Maybe if hay gets put to corn or wheat. Most of my hay goes to dairies so unless Nebraska plants corn it wont change hay price much. It is amazing how chap trucking rates are from out west. I am using the increase in grain prices to rotate out old thin stands but am also planting new hay. It really helps my sand to have another crop.


----------



## dbergh (Jun 3, 2010)

A lot of hay will be rotated to wheat in my areas with 2011 prices in the $5.50 to $6.00 bu range right now. Its no runaway but it beats hay prices right now. Evidently we have too many acres of hay in production to get hay prices where they need to be. Supreme dairy test hay @ $100 is a joke (as opposed to $250 hay two years ago)when cutting on a 28 day cycle. That type of hay has to be at $150 to keep hay acres in production in my opinion.
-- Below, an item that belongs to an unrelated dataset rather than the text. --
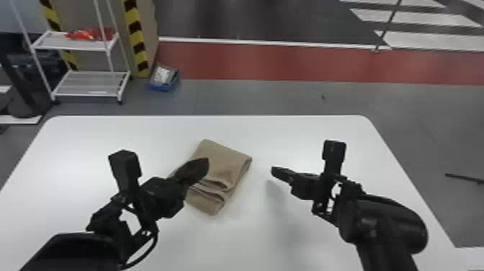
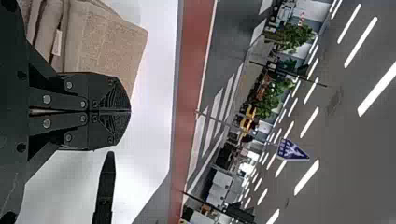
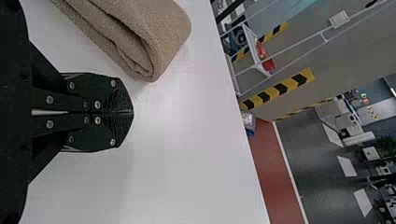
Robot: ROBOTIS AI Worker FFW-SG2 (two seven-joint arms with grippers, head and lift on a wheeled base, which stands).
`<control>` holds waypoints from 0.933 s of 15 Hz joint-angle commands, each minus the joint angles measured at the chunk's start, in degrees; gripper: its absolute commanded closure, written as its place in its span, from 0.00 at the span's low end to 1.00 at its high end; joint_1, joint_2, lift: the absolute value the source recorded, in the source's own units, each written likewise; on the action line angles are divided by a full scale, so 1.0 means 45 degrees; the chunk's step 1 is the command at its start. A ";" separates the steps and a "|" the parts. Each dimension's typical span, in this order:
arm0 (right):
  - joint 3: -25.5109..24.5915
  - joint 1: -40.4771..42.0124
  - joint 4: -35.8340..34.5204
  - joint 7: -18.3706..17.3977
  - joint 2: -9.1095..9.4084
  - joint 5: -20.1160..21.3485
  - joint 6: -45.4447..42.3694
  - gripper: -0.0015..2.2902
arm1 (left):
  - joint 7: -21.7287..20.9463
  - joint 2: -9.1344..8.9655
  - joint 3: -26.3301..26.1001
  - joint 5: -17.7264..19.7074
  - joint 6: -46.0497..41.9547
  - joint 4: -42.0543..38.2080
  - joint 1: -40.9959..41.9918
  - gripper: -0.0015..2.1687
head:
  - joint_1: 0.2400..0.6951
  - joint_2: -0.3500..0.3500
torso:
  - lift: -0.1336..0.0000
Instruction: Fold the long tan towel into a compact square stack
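Observation:
The tan towel (image 1: 225,162) lies folded in several layers near the middle of the white table, turned at an angle, its layered edges facing the near side. Over its left part is my left gripper (image 1: 207,165), closed; whether it touches the cloth I cannot tell. In the left wrist view the left gripper (image 2: 130,111) has its fingers together, beside the towel (image 2: 107,44) and a small pale tag. To the towel's right, apart from it, my right gripper (image 1: 273,171) hangs above the table. The right wrist view has the right gripper (image 3: 132,112) shut, near the towel's rounded fold (image 3: 161,35).
The white table (image 1: 288,133) extends around the towel on every side. Beyond its far left corner stand a white shelf rack (image 1: 88,81) with red items and a striped post (image 1: 137,39); a blue box (image 1: 164,79) rests on the floor.

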 commanded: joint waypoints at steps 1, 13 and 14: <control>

A lot of guys have kept older stands in production longer than normal because prices were so good up till this year. I foresee lots of these acres going into wheat this fall. Wheat is low cost and low water user vs: alfalfa. A big deal for us irrigated guys when pumping costs are high and water supplies questionable from season to season. A good wheat crop will gross $600 to $700 an acre easy with minimal inputs versus an old stand of hay that is grossing only $300 to $400 an acre right now and also comes with a $250 to $300 pumping bill. Not much room for profit by the time you get it in a bale at that price.


----------